* Task description
From the first line of the material below through the line containing "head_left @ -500", print every line exactly as it stands, but no pictures.

* Material provided
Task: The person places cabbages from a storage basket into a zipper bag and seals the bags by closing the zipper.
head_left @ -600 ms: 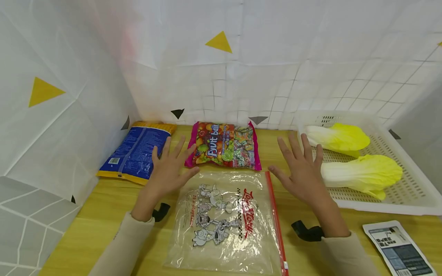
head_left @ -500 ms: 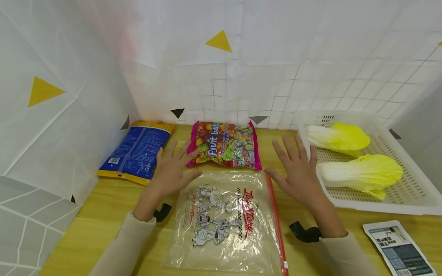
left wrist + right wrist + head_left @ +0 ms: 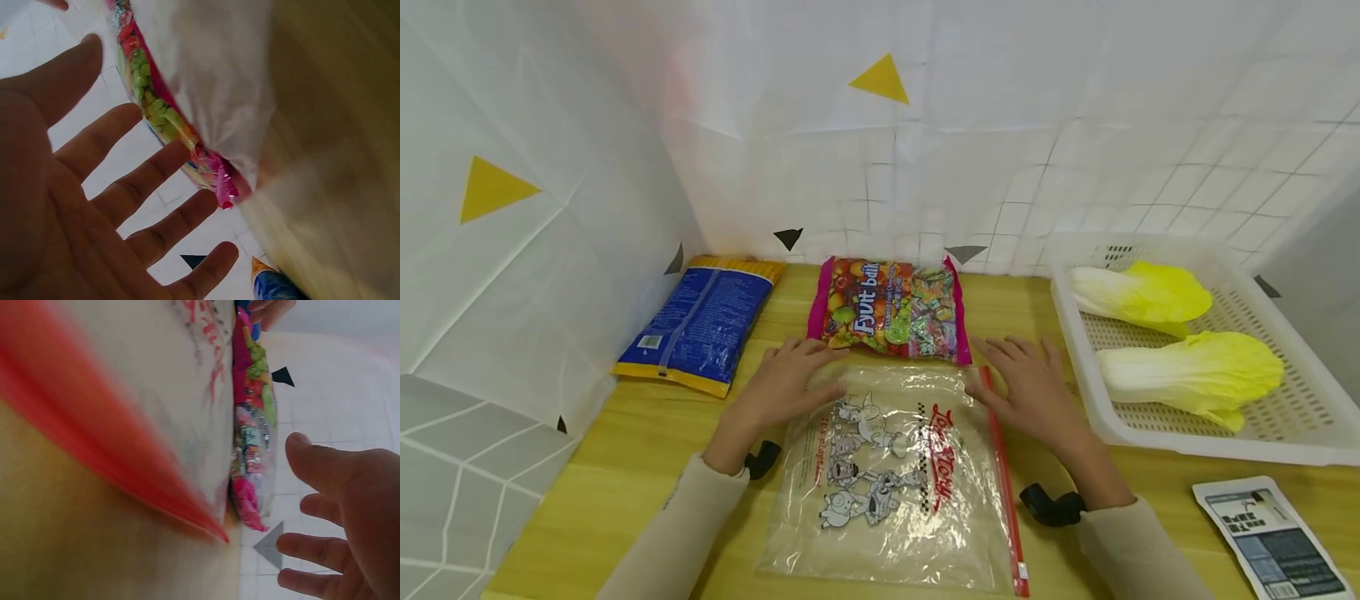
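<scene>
A clear zip bag (image 3: 887, 550) with cartoon figures, red lettering and a red slider edge lies flat on the wooden table. Over its far left corner my left hand (image 3: 786, 387) hovers with fingers spread, holding nothing. My right hand (image 3: 1030, 396) is held the same way near the far right corner, beside the red zip. Just beyond the fingertips lies a pink-edged bag of fruit candies (image 3: 891, 308). In the left wrist view the fingers overlap the candy bag (image 3: 156, 106); in the right wrist view the right fingers stand apart from the red zip (image 3: 125, 450).
At the back left lies a blue and yellow packet (image 3: 700, 325). A white perforated basket (image 3: 1150, 442) on the right holds two Chinese cabbages (image 3: 1191, 375). In front of it is a white and dark pouch (image 3: 1273, 537). White sheeting walls (image 3: 820, 183) enclose the back and left.
Both hands have come down and back toward the zip bag, the right one also shifting left. The objects on the table stay in place, while the head view has tilted slightly.
</scene>
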Demonstrator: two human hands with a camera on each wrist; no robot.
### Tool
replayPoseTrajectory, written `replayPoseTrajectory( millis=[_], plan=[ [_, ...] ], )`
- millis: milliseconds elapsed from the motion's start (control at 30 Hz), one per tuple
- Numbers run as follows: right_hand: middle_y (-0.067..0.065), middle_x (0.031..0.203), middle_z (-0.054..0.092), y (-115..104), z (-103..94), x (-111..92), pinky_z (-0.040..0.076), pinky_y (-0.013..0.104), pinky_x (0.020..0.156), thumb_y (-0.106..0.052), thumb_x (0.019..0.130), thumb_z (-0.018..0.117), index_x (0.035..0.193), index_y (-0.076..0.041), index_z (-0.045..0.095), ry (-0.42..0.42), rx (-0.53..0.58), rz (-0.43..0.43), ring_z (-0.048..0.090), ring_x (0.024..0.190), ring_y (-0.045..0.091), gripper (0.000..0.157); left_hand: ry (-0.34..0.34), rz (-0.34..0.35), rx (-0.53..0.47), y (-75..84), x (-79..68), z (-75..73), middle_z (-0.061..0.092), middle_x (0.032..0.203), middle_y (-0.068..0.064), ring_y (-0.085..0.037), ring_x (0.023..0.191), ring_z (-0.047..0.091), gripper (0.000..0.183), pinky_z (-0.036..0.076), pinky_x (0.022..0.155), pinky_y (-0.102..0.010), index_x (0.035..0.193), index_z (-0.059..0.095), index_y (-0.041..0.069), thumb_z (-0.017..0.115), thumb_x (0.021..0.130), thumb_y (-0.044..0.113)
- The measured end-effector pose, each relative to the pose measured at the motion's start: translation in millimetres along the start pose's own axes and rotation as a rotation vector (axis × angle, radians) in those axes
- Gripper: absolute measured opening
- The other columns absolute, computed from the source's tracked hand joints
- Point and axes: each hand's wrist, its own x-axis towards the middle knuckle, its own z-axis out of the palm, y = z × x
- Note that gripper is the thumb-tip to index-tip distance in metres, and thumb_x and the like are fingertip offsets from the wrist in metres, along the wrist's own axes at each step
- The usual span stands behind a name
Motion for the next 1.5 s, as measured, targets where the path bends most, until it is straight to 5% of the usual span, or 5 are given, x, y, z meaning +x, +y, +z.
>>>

* Written response
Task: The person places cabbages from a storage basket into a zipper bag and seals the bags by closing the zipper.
head_left @ -600 ms: 
head_left @ -500 ms: 

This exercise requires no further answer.